Allerdings: Die großen Kampfansagen aus München sind vor dem ersten Showdown in der Allianz Arena ausgeblieben. Nicht einmal Uli Hoeneß hat einen rausgehauen. Es wäre wahrscheinlich einfach albern gewesen. Die Leverkusener Hosen sind trocken wie eine über gebliebene Semmel.

FC Bayern wegen Titel dahoam brutal unter Druck

Das nimmermüde und bisweilen merkwürdig-offensive Buhlen der Bayern-Bosse um Leverkusens Künstler Wirtz wirkt fast schon wie ein Versuch, die Themenlage krampfhaft weg vom sportlichen Vergleich mit dem Meister vom Rhein zu lenken. Denn der spricht eben glasklar für Bayer und Alonso.

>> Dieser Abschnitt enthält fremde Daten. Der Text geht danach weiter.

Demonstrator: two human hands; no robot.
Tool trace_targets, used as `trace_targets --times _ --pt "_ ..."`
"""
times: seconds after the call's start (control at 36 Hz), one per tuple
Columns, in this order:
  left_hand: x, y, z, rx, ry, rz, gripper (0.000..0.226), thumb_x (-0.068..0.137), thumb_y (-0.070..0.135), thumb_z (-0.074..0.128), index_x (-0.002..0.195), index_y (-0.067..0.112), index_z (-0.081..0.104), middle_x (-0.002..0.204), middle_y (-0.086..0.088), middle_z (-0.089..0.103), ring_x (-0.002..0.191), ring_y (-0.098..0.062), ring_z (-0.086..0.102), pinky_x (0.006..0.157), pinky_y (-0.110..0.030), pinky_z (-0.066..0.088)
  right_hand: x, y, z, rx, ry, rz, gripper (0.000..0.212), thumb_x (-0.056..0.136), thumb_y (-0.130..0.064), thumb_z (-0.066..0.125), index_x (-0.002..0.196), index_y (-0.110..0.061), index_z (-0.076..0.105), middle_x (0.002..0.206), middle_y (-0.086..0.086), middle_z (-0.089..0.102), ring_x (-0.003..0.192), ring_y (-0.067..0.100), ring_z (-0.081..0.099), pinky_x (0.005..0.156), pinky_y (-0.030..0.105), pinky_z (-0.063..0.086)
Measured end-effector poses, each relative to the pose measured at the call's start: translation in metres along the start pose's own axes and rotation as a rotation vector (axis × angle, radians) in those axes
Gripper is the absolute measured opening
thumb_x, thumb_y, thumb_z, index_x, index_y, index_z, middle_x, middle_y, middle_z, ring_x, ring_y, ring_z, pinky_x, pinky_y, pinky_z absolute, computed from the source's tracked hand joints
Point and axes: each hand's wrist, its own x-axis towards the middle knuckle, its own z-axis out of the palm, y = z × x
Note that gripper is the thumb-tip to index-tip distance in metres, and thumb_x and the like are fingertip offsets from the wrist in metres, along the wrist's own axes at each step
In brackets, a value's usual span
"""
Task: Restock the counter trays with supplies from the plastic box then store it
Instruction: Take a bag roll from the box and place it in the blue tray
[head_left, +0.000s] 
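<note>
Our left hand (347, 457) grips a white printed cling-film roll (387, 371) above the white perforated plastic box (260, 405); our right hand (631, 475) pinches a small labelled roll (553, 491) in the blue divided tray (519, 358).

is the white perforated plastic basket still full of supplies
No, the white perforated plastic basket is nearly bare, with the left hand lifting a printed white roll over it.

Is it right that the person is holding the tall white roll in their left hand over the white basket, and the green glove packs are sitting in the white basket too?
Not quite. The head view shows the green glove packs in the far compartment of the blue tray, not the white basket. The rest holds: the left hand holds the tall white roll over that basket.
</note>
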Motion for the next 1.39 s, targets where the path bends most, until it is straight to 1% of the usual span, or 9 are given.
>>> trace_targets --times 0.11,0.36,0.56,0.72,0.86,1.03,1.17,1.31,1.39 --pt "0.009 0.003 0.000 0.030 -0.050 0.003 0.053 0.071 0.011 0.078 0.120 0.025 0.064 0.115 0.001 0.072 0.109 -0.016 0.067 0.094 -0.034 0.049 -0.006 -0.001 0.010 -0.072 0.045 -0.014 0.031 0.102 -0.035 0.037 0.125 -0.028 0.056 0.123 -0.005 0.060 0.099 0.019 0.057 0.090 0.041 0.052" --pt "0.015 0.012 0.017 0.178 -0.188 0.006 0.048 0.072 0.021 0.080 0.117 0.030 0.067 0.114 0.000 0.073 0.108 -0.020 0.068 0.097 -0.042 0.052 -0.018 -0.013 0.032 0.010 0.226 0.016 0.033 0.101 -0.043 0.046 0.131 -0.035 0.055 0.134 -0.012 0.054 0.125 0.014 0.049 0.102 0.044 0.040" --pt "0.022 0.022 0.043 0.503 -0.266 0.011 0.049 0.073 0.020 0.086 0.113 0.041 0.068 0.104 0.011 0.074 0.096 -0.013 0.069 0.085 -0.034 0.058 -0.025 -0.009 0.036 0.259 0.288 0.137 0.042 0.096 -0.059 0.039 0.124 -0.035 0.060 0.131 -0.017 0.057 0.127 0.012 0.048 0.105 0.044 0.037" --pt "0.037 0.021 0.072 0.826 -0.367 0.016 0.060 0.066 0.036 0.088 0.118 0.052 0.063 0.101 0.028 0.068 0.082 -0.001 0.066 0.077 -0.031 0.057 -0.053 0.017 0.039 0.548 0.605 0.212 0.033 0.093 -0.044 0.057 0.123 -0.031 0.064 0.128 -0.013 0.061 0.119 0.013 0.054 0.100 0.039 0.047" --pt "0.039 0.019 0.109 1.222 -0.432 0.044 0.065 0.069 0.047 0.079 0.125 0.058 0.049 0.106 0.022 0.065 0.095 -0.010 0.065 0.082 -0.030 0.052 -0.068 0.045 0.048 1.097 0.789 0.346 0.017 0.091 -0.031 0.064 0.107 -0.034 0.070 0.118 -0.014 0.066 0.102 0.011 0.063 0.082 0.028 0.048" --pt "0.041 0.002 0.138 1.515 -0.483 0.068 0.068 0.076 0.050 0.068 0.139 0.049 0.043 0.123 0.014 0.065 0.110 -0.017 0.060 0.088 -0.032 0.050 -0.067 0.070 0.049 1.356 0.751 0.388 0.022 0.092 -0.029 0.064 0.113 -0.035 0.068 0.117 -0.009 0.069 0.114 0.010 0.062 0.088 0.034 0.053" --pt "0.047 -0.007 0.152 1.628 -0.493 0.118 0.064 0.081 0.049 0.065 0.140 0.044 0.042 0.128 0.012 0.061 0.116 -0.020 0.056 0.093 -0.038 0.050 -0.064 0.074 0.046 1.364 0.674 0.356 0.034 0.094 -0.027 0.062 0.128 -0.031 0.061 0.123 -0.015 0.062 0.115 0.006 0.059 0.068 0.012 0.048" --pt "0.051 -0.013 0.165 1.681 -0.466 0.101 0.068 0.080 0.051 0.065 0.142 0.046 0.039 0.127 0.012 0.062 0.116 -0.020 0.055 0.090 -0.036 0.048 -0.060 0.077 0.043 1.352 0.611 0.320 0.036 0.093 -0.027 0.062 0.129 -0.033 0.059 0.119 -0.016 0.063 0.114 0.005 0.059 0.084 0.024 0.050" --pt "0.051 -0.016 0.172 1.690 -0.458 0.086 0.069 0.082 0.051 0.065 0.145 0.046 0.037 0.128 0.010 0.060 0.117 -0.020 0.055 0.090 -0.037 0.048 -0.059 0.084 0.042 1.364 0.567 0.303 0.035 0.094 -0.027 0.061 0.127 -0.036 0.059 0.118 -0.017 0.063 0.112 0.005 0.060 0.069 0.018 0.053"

Gewiss: Der FC Bayern hat viele Topspieler in seinen Reihen: Neuer, Kimmich, Kane – alles Veteranen, die mit Drucksituationen vertraut sind. Was aber ist mit Upamecano, mit Kim, Olise oder auch Wunderjunge Musiala? Halten sie der Last stand, bewahren sie die Ruhe, wenn die Anfangsviertelstunde in die Lederhosen geht?

Über allem schwebt in München der Traum vom Titel dahoam. Der böse Geist von Didier Drogba und dem FC Chelsea soll endlich aus der Allianz Arena gejagt werden. Der 31. Mai ist im FCB-Kalender knallrot angestrichen. Sollte Bayer Leverkusen den Termin ausradieren – es wäre für die Bayern der GAU.

Real Madrid, FC Barcelona, Arsenal, Inter Mailand – ein Ausscheiden gegen die europäischen Kolosse wäre vielleicht noch verschmerzbar. Aber nicht eine Niederlage gegen einen deutschen Klub. Nicht gegen Bayer Leverkusen, der für den Stern des Südens immer ein Pluto war.

"Same procedure as every year" und "Hosen voll"? Von wegen! 2025 haben die Bayern Bammel, nicht Bayer Leverkusen, die können ziemlich befreit aufspielen. Die Wahrheit ist bitter und unangenehm, und die Wahrheit lautet: Leverkusen ist Favorit.

Für Uli Hoeneß bleibt immerhin die Hoffnung, dass in der nächsten Woche ein anderes baskisches Sprichwort gilt. "Alte Sprüche enthalten keine Lügen."